Repairing these sorts of issues is what the TAG, organizationally, is suited to do. Admittedly, it has not traditionally shown much urgency or facility with them. We’re changing that, but it takes some time. Hopefully you’ll see much more to cheer in the near future.
As for the overall constituency and product, I feel strongly that one of the things we’ve accomplished in our efforts to reform the TAG is that we’re re-focusing the work to emphasize the ACTUAL web. Stuff that’s addressable with URLs and has a meaningful integration point with HTML. Too much time has been wasted worrying about problems we don’t have, or for good reasons, are unlikely to have. Again, I don’t speak for the TAG, but I promise to continue to fight for the pressing problems of webdevs.
The TAG can use this year to set an agenda, show positive progress, and deliver real changes in specs.

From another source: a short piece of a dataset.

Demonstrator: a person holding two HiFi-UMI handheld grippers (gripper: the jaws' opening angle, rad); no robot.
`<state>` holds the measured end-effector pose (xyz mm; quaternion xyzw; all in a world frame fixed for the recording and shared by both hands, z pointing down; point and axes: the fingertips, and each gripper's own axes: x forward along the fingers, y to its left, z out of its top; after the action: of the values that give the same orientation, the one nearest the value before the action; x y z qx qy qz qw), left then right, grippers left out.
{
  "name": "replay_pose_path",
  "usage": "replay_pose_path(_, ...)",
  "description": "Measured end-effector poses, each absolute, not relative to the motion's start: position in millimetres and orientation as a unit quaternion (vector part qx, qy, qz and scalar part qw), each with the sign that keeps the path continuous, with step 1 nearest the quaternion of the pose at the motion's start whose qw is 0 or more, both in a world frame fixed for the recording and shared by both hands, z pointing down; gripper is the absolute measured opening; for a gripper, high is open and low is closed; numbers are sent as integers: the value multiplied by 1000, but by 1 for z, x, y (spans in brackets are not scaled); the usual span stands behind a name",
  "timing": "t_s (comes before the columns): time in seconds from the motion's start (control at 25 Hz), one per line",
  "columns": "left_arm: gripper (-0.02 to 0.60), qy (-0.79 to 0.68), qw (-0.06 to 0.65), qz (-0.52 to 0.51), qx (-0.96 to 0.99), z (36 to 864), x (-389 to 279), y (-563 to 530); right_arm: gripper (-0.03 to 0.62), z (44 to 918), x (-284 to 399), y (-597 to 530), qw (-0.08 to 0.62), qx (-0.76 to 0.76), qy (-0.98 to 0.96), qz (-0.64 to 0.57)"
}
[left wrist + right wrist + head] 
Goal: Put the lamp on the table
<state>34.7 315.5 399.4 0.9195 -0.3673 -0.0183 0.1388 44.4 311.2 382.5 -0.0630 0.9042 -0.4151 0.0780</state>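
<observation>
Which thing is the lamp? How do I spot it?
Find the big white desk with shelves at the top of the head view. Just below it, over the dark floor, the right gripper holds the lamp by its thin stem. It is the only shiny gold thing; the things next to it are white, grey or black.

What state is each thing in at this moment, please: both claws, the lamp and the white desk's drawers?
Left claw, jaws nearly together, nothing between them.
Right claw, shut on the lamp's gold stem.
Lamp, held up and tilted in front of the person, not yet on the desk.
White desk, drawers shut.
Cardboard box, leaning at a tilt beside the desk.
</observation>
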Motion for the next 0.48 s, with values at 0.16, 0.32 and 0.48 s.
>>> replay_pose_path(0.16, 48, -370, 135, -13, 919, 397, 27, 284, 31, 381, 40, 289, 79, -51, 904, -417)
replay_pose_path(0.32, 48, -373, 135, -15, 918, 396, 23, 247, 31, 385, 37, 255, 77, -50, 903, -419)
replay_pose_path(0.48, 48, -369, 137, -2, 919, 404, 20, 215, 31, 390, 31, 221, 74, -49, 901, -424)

Already we’re making progress with Promises, constructability, layering (how do the bits relate?), and extensibility. We also have a task to explain what’s important and why. That’s what has lead to efforts like the Extensible Web Manifesto. You’ll note other TAG members as signatories.
Along those lines, the TAG has also agreed to begin work on documents that will help spec authors understand how to approach the design process with the constraints of idiomaticness and layering in mind. That will take time, but it’s being informed by our direct, hands-on work with spec authors and WGs today.
So the lines are drawn: the TAG is refocusing, taking up the architectural issues that cause real people real harm in the web we actually have, and those who think we ought to be minding some other store aren’t very much going to like it. I’m OK with that, and I hope to have your support in making it happen.